One other time I wish I could have helped was when I was driving up to my parents neighbor that I had known for 30 years shoveling out his car that got stuck in the street. Unfortunately I pulled up right when he collapsed. I called 911 while a neighbor tried to revive him. He passed away right in front of me. The man and his wife were both deaf and it took the fire department ten minutes until the wife finally realized why her husband wasn't moving. This was a horrible situation that makes me think that sometimes your instinct to help might just be the right thing to do.


----------



## Dogplow Dodge (Jan 23, 2012)

SSS Inc.;1519183 said:


> One other time I wish I could have helped was when I was driving up to my parents neighbor that I had known for 30 years shoveling out his car that got stuck in the street. Unfortunately I pulled up right when he collapsed. I called 911 while a neighbor tried to revive him. He passed away right in front of me. The man and his wife were both deaf and it took the fire department ten minutes until the wife finally realized why her husband wasn't moving. This was a horrible situation that makes me think that sometimes your instinct to help might just be the right thing to do.

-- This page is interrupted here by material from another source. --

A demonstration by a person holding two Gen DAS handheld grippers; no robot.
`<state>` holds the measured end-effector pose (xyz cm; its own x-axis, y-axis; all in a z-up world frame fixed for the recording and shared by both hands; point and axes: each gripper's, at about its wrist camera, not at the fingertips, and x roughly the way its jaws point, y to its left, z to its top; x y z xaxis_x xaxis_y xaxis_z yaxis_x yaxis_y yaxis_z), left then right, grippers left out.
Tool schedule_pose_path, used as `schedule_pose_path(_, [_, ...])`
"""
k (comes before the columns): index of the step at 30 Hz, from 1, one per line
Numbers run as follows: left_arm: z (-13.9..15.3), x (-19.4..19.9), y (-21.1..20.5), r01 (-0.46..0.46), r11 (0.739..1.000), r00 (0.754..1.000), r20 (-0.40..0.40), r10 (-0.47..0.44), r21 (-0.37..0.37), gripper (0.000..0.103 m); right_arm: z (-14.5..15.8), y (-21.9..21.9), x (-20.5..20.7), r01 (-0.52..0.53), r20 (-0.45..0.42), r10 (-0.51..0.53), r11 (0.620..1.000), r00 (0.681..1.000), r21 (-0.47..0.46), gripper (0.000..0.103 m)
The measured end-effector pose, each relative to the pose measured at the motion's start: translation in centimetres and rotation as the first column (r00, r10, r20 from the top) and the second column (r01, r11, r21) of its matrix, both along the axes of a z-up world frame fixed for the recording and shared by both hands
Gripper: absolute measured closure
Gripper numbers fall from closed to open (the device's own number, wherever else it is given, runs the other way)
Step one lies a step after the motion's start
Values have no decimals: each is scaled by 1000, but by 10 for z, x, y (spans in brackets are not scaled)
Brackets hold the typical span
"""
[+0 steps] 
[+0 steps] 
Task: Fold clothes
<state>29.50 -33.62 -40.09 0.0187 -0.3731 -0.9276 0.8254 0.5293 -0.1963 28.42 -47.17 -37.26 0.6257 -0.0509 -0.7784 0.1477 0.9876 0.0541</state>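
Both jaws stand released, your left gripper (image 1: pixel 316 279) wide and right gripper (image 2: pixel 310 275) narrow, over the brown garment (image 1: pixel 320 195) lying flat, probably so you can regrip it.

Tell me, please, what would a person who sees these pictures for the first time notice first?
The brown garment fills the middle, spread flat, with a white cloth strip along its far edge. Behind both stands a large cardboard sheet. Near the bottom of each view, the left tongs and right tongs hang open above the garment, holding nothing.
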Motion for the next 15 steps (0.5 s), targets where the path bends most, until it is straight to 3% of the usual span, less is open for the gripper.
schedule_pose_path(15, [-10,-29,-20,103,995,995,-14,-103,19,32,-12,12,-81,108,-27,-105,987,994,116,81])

Wow, that was a memorable story.

On the bright side, if you lived here, and no one noticed him lying in the street, some pineapple would have run him over as they were too busy drinking their coffee, texting, and putting on their makeup at the same time.


----------



## BC Handyman (Dec 15, 2010)

Dogplow Dodge;1519370 said:


> , some pineapple would have run him over as they were too busy drinking their coffee, texting, and putting on their makeup at the same time.


:laughing: some pineapple :laughing: I like that, I know a few pineapples


----------



## rebert (Nov 6, 2008)

a couple years ago i was at an intersection a 7am an saw fire trucks coming so i waited for them to pass and they pulled up to a house across the street and about 6 firefighters jumped out with shovels and started working up the driveway for the ambulance to get in. So i pulled up and asked the guys if they wanted me to make a pass ( u shaped Drive) and they said it was OK they could get it, and then the chief looked over and saw me so i asked him and he took me right up on the offer and yelled at all the guys to get the hell outta the way i was coming thru. So I made one pass thru and chief thanked me again as i pulled out, now i tell that story to customers when i explain to them there safety is one of the reasons I plow with a storm and in deeper snows they will be plowed twice.


----------



## Dogplow Dodge (Jan 23, 2012)

rebert;1519520 said:


> a couple years ago i was at an intersection a 7am an saw fire trucks coming so i waited for them to pass and they pulled up to a house across the street and about 6 firefighters jumped out with shovels and started working up the driveway for the ambulance to get in. So i pulled up and asked the guys if they wanted me to make a pass ( u shaped Drive) and they said it was OK they could get it, and then the chief looked over and saw me so i asked him and he took me right up on the offer and yelled at all the guys to get the hell outta the way i was coming thru. So I made one pass thru and chief thanked me again as i pulled out, now i tell that story to customers when i explain to them there safety is one of the reasons I plow with a storm and in deeper snows they will be plowed twice.


Great story ! and selling point to keep their driveway's clear..

Thanks ! I'm going to use that story to sell my next resi....

BTW..... Bucks County is one of my favorite places to visit....... Beer and Pizza at Fran's Tavern afterwords.......


----------



## 90plow (Dec 22, 2001)

Occasionally help someone out with a drift at the end of their drive. A couple relatives are on the free list although they seem to be the most demanding customers. I yanked a water department guy out two years ago saw him while i was driving by around 6 at night day after the storm he thanked me and said no one else was in the office they had all gone home so he was alone if i didnt help him. Feels good to help out someone and hope they would do the same for you.


----------